PROMPT: Once the line holding "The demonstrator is" is written out, stop; begin at the first line of the material below and retype exactly, dropping pictures.

SOURCE MATERIAL:

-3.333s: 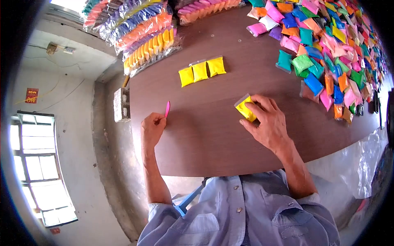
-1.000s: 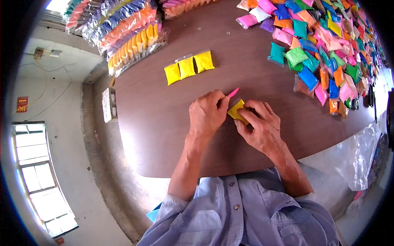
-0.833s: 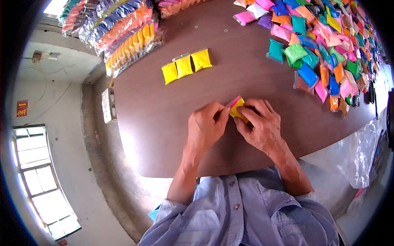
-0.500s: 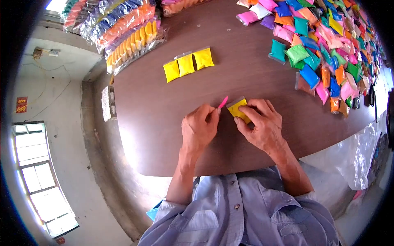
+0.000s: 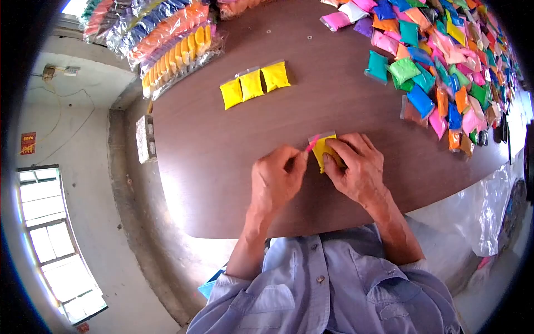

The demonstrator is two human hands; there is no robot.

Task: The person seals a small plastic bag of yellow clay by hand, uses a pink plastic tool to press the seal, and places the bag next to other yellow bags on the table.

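Packet (image 5: pixel 322 149), bright yellow, is sitting between the right hand (image 5: pixel 359 166) and the left hand (image 5: pixel 276 175), over the brown table (image 5: pixel 211 161); it is looking light, soft, maybe slippery, its filled edge probably offering safest hold. Right one, half curled, is pinching it; left one, nearly closed, is gripping a pink tool (image 5: pixel 313 143).

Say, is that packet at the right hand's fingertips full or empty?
Not empty: the packet shows yellow below its clear top strip. How full, I cannot tell.

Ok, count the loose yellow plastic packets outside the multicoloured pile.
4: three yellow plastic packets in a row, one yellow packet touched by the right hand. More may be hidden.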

WRITTEN REPLY:
-3.333s: 
-1.000s: 
-0.833s: 
-0.500s: 
+0.000s: 

The demonstrator is two human hands; there is no robot.

Output for the exercise is complete.